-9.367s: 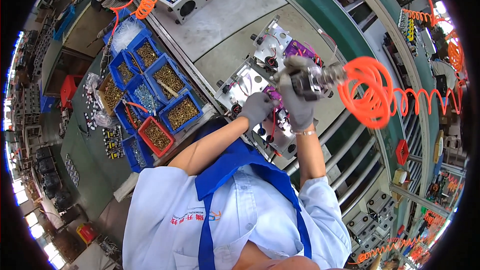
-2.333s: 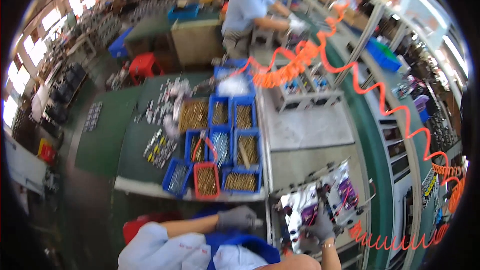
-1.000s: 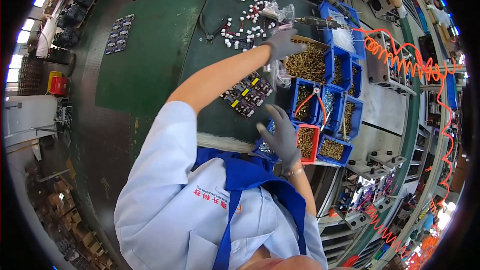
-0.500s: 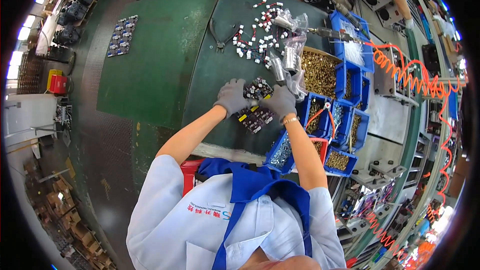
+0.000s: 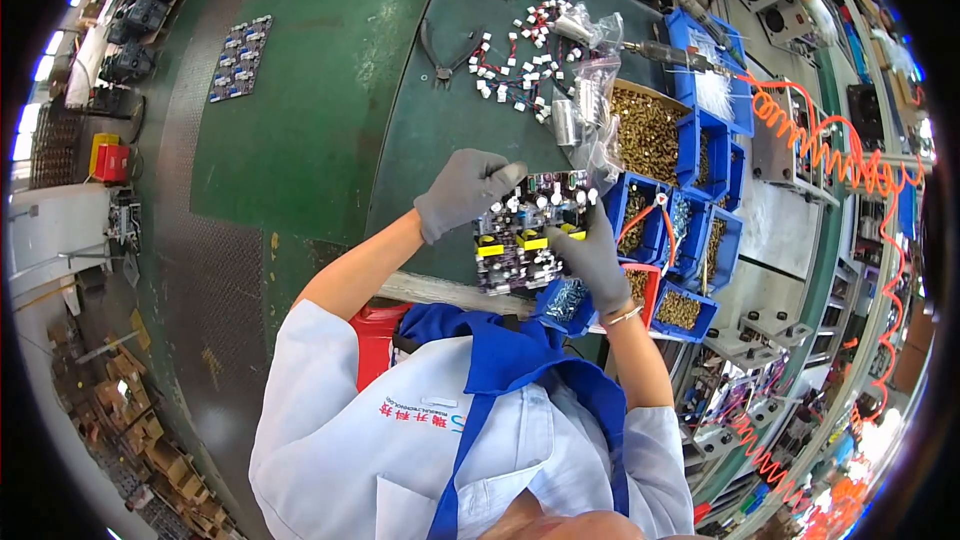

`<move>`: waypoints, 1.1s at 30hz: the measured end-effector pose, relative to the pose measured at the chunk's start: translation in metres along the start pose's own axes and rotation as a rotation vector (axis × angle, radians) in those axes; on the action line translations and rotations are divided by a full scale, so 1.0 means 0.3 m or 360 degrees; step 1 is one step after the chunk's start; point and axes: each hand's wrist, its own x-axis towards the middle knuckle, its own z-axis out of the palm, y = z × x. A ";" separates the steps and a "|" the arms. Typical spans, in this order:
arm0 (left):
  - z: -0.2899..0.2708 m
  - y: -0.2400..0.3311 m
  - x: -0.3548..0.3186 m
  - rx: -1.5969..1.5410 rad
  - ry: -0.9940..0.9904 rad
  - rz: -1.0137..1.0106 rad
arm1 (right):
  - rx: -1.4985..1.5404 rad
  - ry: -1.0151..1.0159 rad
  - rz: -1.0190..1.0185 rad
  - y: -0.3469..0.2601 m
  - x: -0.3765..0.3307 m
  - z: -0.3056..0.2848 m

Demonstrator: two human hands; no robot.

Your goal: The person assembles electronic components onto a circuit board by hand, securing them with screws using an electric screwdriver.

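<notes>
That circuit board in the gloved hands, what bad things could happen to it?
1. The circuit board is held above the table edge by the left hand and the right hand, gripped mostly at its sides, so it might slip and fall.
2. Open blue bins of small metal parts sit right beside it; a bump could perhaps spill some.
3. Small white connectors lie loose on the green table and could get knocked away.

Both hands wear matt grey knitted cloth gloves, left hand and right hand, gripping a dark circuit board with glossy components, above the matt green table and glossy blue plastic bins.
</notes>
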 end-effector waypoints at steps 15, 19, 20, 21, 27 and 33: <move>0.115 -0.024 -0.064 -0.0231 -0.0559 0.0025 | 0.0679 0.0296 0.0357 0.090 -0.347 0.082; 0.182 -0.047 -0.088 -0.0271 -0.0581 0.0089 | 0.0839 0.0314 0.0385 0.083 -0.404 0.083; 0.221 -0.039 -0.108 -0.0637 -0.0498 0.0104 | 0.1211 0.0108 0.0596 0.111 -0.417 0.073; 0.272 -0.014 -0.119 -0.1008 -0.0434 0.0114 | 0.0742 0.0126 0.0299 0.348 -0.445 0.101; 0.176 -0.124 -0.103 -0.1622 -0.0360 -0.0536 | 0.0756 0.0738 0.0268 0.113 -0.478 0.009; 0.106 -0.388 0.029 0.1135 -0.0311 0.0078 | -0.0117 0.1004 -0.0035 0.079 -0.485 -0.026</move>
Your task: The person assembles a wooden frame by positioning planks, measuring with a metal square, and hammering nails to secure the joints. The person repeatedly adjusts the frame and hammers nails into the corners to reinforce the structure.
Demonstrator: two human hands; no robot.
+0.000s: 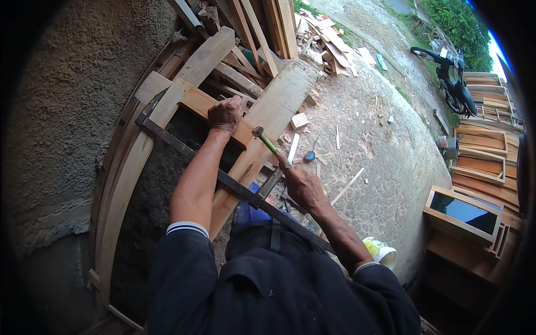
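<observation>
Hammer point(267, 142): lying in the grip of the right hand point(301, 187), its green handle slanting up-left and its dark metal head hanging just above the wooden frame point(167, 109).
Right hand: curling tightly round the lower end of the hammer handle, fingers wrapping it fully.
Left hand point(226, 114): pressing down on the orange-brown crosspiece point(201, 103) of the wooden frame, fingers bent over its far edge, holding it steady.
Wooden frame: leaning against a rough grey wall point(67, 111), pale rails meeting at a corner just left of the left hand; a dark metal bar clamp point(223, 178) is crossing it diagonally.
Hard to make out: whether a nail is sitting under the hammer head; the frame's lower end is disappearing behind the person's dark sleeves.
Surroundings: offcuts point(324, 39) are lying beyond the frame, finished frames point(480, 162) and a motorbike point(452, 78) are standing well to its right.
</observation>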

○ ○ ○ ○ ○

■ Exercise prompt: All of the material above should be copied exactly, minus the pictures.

■ Result of this task:
-9.367s: 
-2.333s: 
-1.000s: 
-0.500s: 
+0.000s: 

`<move>`: waypoints, 1.1s at 30hz: the measured end-effector pose, relative to the pose measured at the chunk's start: translation in metres along the start pose's own axes and rotation as a rotation vector (axis × angle, radians) in those axes; on the action line translations and rotations are divided by a full scale, so 1.0 means 0.3 m or 360 degrees; step 1 is one step after the chunk's start; point and axes: each hand's wrist, its own x-axis towards the middle knuckle, its own z-axis out of the palm, y = z × x. A ";" separates the steps and a "|" the arms. Typical spans, in this order:
arm0 (left):
  - z: -0.2899..0.2708 m
  - y: -0.2400..0.3311 m
  - x: -0.3548..0.3186 m
  - rx: -1.5969..1.5410 rad
  - ry: -0.9940..0.9904 rad
  - rz: -1.0137..1.0106 rad
arm1 (right):
  - rx: -1.4985..1.5404 rad
  - ry: -1.0151..1.0159 rad
  - rz: -1.0190..1.0185 rad
  - y: -0.3469..0.2601 m
  - x: -0.3765..0.3307 m
  - z: -0.3056..0.2848 m

Demonstrator: two human hands; no robot.

Your goal: The person assembles electronic components onto a circuit board by hand, securing them with screws using an electric screwdriver.

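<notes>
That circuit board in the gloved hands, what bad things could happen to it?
1. The circuit board is held above the table edge by the left hand and the right hand, gripped mostly at its sides, so it might slip and fall.
2. Open blue bins of small metal parts sit right beside it; a bump could perhaps spill some.
3. Small white connectors lie loose on the green table and could get knocked away.

Both hands wear matt grey knitted cloth gloves, left hand and right hand, gripping a dark circuit board with glossy components, above the matt green table and glossy blue plastic bins.
</notes>
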 end-effector waypoints at steps 15, 19, 20, 21, 27 and 33: <move>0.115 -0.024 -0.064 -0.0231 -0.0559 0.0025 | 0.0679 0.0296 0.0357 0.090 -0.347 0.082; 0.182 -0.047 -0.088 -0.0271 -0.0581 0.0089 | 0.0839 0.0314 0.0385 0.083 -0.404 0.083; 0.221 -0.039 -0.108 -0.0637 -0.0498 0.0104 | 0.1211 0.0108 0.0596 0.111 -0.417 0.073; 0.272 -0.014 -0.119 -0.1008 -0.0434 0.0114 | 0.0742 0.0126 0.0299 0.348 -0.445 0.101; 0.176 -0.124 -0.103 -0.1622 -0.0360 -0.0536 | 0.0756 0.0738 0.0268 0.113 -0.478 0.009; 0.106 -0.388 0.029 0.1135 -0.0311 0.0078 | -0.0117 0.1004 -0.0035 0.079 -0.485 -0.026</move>
Your task: The person assembles a wooden frame by positioning planks, measuring with a metal square, and hammering nails to secure the joints. The person repeatedly adjusts the frame and hammers nails into the corners to reinforce the structure.
Demonstrator: two human hands; no robot.
+0.000s: 
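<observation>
Hammer point(267, 142): lying in the grip of the right hand point(301, 187), its green handle slanting up-left and its dark metal head hanging just above the wooden frame point(167, 109).
Right hand: curling tightly round the lower end of the hammer handle, fingers wrapping it fully.
Left hand point(226, 114): pressing down on the orange-brown crosspiece point(201, 103) of the wooden frame, fingers bent over its far edge, holding it steady.
Wooden frame: leaning against a rough grey wall point(67, 111), pale rails meeting at a corner just left of the left hand; a dark metal bar clamp point(223, 178) is crossing it diagonally.
Hard to make out: whether a nail is sitting under the hammer head; the frame's lower end is disappearing behind the person's dark sleeves.
Surroundings: offcuts point(324, 39) are lying beyond the frame, finished frames point(480, 162) and a motorbike point(452, 78) are standing well to its right.
</observation>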

No more output will be produced.